Without changing a word, return the listing below, minus its images.

● DATA BELOW

⟨

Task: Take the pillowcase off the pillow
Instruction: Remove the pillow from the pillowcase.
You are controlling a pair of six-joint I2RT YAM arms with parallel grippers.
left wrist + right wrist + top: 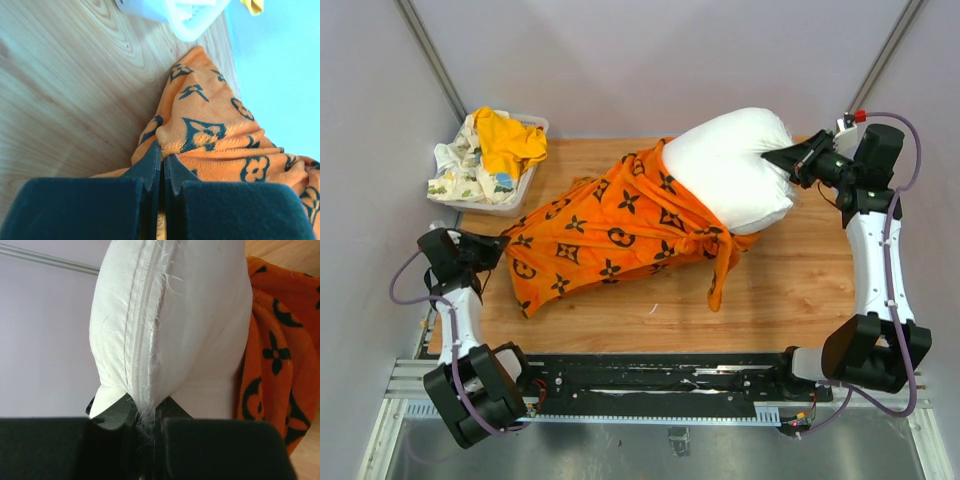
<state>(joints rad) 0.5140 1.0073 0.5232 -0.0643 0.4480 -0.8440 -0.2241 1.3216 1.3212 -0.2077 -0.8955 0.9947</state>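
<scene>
Orange fabric with black flower prints, the pillowcase [610, 235], lies slantwise across the wooden table [800, 290] in the overhead view. The pillow [725, 170] pokes out of its far right end. Only that plump white end shows, and the rest is hidden inside the cover. The left gripper [500, 243] meets the case at its left corner, though from up here its jaws are too dark and small to read. The right gripper [772, 158] presses into the pillow's right end and dents it. At the far left corner sits a clear basket [535, 125] holding a yellow cloth [505, 140] and a white printed cloth [455, 165].

From the left wrist, the two black fingers [150, 165] are pinched together on a fold of the pillowcase [215, 130]. A thin sliver of orange shows in the slit between them. The basket [190, 20] is cut off by the top edge.

From the right wrist, the gripper [142, 415] is clamped on the pillow [190, 315] along its frayed, stitched seam. White fabric bulges over the tips, so part of them is buried. The pillowcase [280, 365] bunches at the right and runs out of the picture.
</scene>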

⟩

● TASK RESULT
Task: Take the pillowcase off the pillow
Instruction: Remove the pillow from the pillowcase.
You are controlling a pair of six-joint I2RT YAM arms with parallel grippers.
left wrist + right wrist + top: 
<state>(joints rad) 0.5140 1.0073 0.5232 -0.0643 0.4480 -0.8440 -0.2241 1.3216 1.3212 -0.2077 -0.8955 0.9947</state>
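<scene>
Orange fabric with black flower prints, the pillowcase [610, 235], lies slantwise across the wooden table [800, 290] in the overhead view. The pillow [725, 170] pokes out of its far right end. Only that plump white end shows, and the rest is hidden inside the cover. The left gripper [500, 243] meets the case at its left corner, though from up here its jaws are too dark and small to read. The right gripper [772, 158] presses into the pillow's right end and dents it. At the far left corner sits a clear basket [535, 125] holding a yellow cloth [505, 140] and a white printed cloth [455, 165].

From the left wrist, the two black fingers [150, 165] are pinched together on a fold of the pillowcase [215, 130]. A thin sliver of orange shows in the slit between them. The basket [190, 20] is cut off by the top edge.

From the right wrist, the gripper [142, 415] is clamped on the pillow [190, 315] along its frayed, stitched seam. White fabric bulges over the tips, so part of them is buried. The pillowcase [280, 365] bunches at the right and runs out of the picture.
</scene>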

Nothing remains to be added to the output.